To do
Retype the data that follows with no alterations, please.

Collected material
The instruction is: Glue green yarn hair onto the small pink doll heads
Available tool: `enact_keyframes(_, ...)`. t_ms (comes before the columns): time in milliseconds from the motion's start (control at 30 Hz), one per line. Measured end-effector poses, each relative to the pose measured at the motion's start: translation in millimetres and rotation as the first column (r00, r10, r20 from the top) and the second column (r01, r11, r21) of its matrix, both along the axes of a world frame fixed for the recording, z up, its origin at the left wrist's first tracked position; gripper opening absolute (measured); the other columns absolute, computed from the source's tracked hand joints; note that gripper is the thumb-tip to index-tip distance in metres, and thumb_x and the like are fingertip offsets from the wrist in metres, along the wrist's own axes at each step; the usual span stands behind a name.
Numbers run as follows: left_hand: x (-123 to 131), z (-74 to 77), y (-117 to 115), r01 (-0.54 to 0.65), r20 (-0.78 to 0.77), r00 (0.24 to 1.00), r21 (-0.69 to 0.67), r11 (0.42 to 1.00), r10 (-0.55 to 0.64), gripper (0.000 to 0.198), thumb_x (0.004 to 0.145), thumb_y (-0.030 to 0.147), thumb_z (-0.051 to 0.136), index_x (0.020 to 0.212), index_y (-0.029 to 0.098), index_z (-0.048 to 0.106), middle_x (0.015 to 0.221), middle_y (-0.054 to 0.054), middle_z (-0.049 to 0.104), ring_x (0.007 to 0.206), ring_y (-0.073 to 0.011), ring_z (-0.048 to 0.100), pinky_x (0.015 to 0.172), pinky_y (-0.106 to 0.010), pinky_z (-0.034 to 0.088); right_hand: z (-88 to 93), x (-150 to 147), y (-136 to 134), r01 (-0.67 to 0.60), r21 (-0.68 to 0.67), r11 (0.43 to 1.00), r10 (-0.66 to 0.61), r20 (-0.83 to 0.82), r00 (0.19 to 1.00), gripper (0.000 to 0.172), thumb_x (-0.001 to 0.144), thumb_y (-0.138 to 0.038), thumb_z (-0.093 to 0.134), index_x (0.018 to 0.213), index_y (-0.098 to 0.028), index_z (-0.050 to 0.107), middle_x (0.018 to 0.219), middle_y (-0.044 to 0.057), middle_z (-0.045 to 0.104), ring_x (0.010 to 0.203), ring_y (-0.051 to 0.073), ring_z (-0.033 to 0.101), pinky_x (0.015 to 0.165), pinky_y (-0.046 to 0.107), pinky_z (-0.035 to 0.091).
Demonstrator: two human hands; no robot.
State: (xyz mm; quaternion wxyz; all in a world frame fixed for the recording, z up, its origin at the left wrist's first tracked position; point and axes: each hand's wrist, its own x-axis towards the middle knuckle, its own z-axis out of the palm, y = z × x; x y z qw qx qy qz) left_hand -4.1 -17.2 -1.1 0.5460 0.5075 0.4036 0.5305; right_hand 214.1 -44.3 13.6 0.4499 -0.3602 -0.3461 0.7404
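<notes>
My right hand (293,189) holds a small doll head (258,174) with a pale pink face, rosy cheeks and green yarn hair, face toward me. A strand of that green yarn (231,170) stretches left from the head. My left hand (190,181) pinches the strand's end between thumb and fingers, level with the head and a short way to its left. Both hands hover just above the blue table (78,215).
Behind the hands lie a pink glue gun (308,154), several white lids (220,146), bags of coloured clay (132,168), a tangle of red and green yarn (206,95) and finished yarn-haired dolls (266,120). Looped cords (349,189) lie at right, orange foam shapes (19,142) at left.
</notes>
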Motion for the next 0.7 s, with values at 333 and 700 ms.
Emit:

Task output
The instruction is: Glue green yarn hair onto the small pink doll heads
Available tool: `enact_keyframes(_, ...)`. t_ms (comes before the columns): time in milliseconds from the motion's start (control at 30 Hz), one per line. Measured end-effector poses, each relative to the pose measured at the motion's start: translation in millimetres and rotation as the first column (r00, r10, r20 from the top) and the second column (r01, r11, r21) of its matrix, both along the axes of a world frame fixed for the recording, z up, its origin at the left wrist's first tracked position; gripper opening absolute (measured); the other columns absolute, computed from the source's tracked hand joints; note that gripper is the thumb-tip to index-tip distance in metres, and thumb_x and the like are fingertip offsets from the wrist in metres, along the wrist's own axes at each step; the usual span stands behind a name.
Numbers run as follows: left_hand: x (-123 to 131), z (-74 to 77), y (-117 to 115), r01 (-0.54 to 0.65), r20 (-0.78 to 0.77), r00 (0.24 to 1.00), r21 (-0.69 to 0.67), r11 (0.42 to 1.00), r10 (-0.55 to 0.64), gripper (0.000 to 0.198), thumb_x (0.004 to 0.145), thumb_y (-0.030 to 0.147), thumb_z (-0.051 to 0.136), index_x (0.020 to 0.212), index_y (-0.029 to 0.098), index_z (-0.048 to 0.106), middle_x (0.015 to 0.221), middle_y (-0.054 to 0.054), middle_z (-0.049 to 0.104), ring_x (0.007 to 0.206), ring_y (-0.073 to 0.011), ring_z (-0.048 to 0.100), pinky_x (0.015 to 0.172), pinky_y (-0.106 to 0.010), pinky_z (-0.034 to 0.088); right_hand: z (-88 to 93), x (-150 to 147), y (-136 to 134), r01 (-0.67 to 0.60), r21 (-0.68 to 0.67), r11 (0.43 to 1.00), r10 (-0.66 to 0.61), r20 (-0.83 to 0.82), r00 (0.19 to 1.00), gripper (0.000 to 0.172), thumb_x (-0.001 to 0.144), thumb_y (-0.138 to 0.038), thumb_z (-0.093 to 0.134), index_x (0.018 to 0.213), index_y (-0.098 to 0.028), index_z (-0.050 to 0.107), middle_x (0.018 to 0.219), middle_y (-0.044 to 0.057), middle_z (-0.045 to 0.104), ring_x (0.010 to 0.203), ring_y (-0.051 to 0.073), ring_z (-0.033 to 0.101), pinky_x (0.015 to 0.165), pinky_y (-0.046 to 0.107), pinky_z (-0.035 to 0.091).
Demonstrator: two human hands; no robot.
State: (xyz mm; quaternion wxyz; all in a world frame fixed for the recording, z up, its origin at the left wrist's first tracked position; point and axes: each hand's wrist, its own x-axis towards the middle knuckle, its own z-axis out of the palm, y = z × x; x y z qw qx qy qz) left_hand -4.1 -17.2 -1.1 0.5460 0.5075 0.4036 0.5305; right_hand 214.1 -44.3 13.6 0.4499 -0.3602 -0.3461 0.7404
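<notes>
My right hand (293,189) holds a small doll head (258,174) with a pale pink face, rosy cheeks and green yarn hair, face toward me. A strand of that green yarn (231,170) stretches left from the head. My left hand (190,181) pinches the strand's end between thumb and fingers, level with the head and a short way to its left. Both hands hover just above the blue table (78,215).
Behind the hands lie a pink glue gun (308,154), several white lids (220,146), bags of coloured clay (132,168), a tangle of red and green yarn (206,95) and finished yarn-haired dolls (266,120). Looped cords (349,189) lie at right, orange foam shapes (19,142) at left.
</notes>
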Motion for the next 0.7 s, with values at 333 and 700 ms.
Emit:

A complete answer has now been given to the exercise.